### What to work on:
A verbatim transcript of the data that follows, free of images, is the expected result.

### Provided material:
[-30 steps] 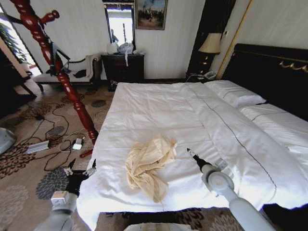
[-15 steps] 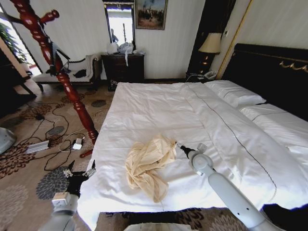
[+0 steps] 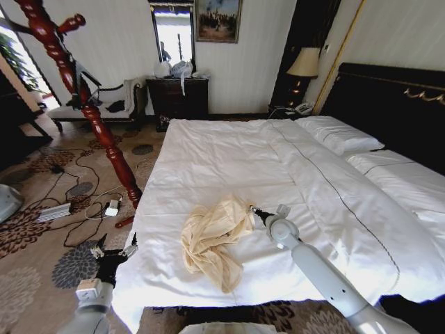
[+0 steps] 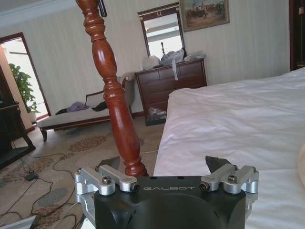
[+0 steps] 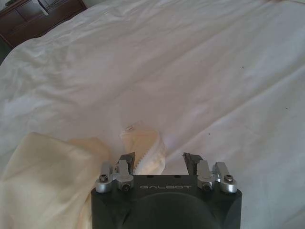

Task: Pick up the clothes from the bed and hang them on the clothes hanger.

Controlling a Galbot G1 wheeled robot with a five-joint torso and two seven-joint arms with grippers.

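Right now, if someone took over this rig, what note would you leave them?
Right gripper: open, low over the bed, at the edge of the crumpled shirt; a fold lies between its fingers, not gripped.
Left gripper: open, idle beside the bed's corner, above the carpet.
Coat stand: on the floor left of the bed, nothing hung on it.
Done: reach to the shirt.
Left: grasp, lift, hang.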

### Exercise solution:
[-30 steps] 
[-15 steps] 
[+0 steps] 
[+0 steps] 
[+0 steps] 

Task: Pick up the clothes from the bed and hang them on the clothes hanger.

Controlling a Galbot G1 wheeled robot with a five-joint torso and two seven-joint arms with grippers.

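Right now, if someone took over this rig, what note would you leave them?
Right gripper: open, low over the bed, at the edge of the crumpled shirt; a fold lies between its fingers, not gripped.
Left gripper: open, idle beside the bed's corner, above the carpet.
Coat stand: on the floor left of the bed, nothing hung on it.
Done: reach to the shirt.
Left: grasp, lift, hang.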

The answer was written out completely.